Tout cela, Israël l’a accompli à l’ombre de l’hostilité [des pays arabes] et de la guerre médiatique menée par les pays Arabes. Ainsi, quel intérêt Israël a-t-il à faire la paix avec les Arabes, paix illusoire et fragile, qu’il doit acquérir au prix de territoires arabes précieux et qui, je le répète, ne vaut même pas le papier qui lui sert de support ? Nous pouvons donc conclure que les succès remportés par Israël peuvent être attribués aux échecs et défaites des Arabes et des Palestiniens. Si l’adversaire d’Israël n’était pas les Palestiniens, avec leur direction lâche et stupide, mais une autre nation, un Etat indépendant aurait été établi depuis longtemps.

[Qui sont ces dirigeants palestiniens ?] Haj Amin Al-Husseini (un étudiant d’Al Azhar qui a été exclu de l’université en première année), Ahmad Al-Shuqeiri (un médiocre avocat), Yasser Arafat (un ingénieur des travaux publics travaillant pour la municipalité du Koweït) et Ismaïl Haniyeh (un imam de mosquée) tandis que du côté israélien, il y avait Herzl (docteur en droit) et la famille Rothschild (le coffre fort du monde). Notons que les Rothschild ont accordé à Harry Truman deux millions de dollars pour sa campagne électorale à condition qu’il reconnaisse l’Etat d’Israël immédiatement après son élection, ce qu’il a fait. Puis il y a eu Ben Gourion, ce dirigeant hors pair qui a mis un terme au terrorisme sioniste de droite.

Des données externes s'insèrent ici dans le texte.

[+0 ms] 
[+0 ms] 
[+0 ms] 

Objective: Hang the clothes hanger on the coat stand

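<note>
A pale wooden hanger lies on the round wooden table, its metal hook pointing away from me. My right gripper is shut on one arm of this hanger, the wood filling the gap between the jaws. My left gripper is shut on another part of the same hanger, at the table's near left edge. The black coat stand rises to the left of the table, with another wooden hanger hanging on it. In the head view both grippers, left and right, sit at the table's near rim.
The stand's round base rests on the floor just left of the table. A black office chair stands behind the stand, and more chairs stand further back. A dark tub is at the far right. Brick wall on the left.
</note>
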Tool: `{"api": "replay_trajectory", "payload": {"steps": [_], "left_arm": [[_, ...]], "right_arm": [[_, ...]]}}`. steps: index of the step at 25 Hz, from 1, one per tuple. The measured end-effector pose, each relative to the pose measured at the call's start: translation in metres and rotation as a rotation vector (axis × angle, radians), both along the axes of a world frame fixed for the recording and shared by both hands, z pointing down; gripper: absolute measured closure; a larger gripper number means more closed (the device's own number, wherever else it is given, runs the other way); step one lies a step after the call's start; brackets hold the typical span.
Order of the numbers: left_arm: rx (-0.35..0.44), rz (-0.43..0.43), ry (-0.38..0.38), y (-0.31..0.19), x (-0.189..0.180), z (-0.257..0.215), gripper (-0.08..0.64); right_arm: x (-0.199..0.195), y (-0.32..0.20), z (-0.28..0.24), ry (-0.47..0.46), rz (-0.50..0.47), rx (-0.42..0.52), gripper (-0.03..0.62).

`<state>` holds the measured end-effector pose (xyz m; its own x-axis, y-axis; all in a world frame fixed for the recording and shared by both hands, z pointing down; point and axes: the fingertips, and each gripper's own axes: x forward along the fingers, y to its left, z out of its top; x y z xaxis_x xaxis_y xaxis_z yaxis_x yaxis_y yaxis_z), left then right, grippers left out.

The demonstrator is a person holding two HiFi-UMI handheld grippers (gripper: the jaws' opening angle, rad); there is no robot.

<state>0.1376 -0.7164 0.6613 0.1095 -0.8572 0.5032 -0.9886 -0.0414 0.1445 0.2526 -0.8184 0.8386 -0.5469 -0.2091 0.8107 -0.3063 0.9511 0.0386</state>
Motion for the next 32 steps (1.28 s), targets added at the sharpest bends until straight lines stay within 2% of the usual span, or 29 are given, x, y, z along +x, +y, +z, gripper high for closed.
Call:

Quiconque lit mon livre Settlement Train – A study in the Palestinian compromise, publié en 1986, s’apercevra que des occasions en or d’instaurer un Etat palestinien ont été manquées par la direction palestinienne et arabe. Les dirigeants palestiniens ont parié sur la Guerre froide entre deux superpuissances, les Etats-Unis et l’Union soviétique, sans anticiper l’effondrement du bloc des pays de l’Est. Ainsi, dans les années 1990, ils sont devenus dépendants des Etats-Unis. Mais les Etats-Unis s’étaient déjà alliés à Israël au moyen de plusieurs traités stratégiques [à partir de 1967], en faisant à leurs yeux le 51ème Etat des Etats-Unis.

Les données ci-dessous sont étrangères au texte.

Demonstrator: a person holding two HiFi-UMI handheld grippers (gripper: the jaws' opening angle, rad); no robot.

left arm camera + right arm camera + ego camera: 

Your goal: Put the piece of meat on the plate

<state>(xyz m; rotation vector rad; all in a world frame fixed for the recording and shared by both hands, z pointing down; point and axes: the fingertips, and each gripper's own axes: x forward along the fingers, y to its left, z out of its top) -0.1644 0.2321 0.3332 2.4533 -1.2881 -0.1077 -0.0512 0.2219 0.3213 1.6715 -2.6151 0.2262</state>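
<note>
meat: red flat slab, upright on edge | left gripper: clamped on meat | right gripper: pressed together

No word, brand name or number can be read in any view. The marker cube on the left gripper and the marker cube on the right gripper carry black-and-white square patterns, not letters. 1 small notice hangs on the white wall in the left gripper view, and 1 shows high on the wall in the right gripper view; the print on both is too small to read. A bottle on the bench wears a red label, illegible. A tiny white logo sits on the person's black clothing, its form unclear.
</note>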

En somme, comme nous l’avons montré, ce sont les Arabes qui ont bénéficié de la paix partielle entre Israël et la Jordanie, tandis qu’Israël était perdant. C’est pourquoi Israël ne signera pas de nouveau traité de paix avec les Arabes dans un proche avenir – et s’il en signe un, ce sera avec la plus grande prudence et en posant des conditions. Que la paix soit sur vous tous ! »

 

Dr Shaker Al-Nabulsi 

Source : www.elaph.com, le 26 mars 2009

 

Remarque du Collectif Arabes Pour Israël :   De temps à autre une voix s’élève pour dire la vérité. Tous nos remerciements à l’écrivain progressiste arabe Dr Shaker Al-Nabulsi. On lui félicité  pour cette remarquable  lucidité.

Les leaders palestiniens ont systématiquement rejeté toute offre de partage et ont toujours usé de la violence dès qu’une initiative politique semblait proche d’aboutir. En 2000, l’Intifada a commencé lorsqu’une proposition américano –israélienne de créer un Etat a été faite à Yasser Arafat, qui a trouvé opportun de lancer un soulèvement armé. La raison en est simple : « le rejet de l’existence d’Israël est indissociable de la vision d’avenir palestinienne » de l’ancien chef  terroriste de l’OLP. Un Etat à côté d’Israël n’est pas ce que les Palestiniens attendent, en revanche un Etat à la place d’Israël leur semblerait une solution idéale. Il suffit de lire les journaux palestiniens, d’écouter les proches dans les mosquées, de consulter les manuels scolaires, d’écouter les médias, de regarder les séries télévisées ainsi que les dessins animés du monde arabe…

La vérité est que les palestiniens voudraient être  toujours « la cause célèbre » de la communauté Internationale qui les soutient et leur pardonne leurs actions et leur violence.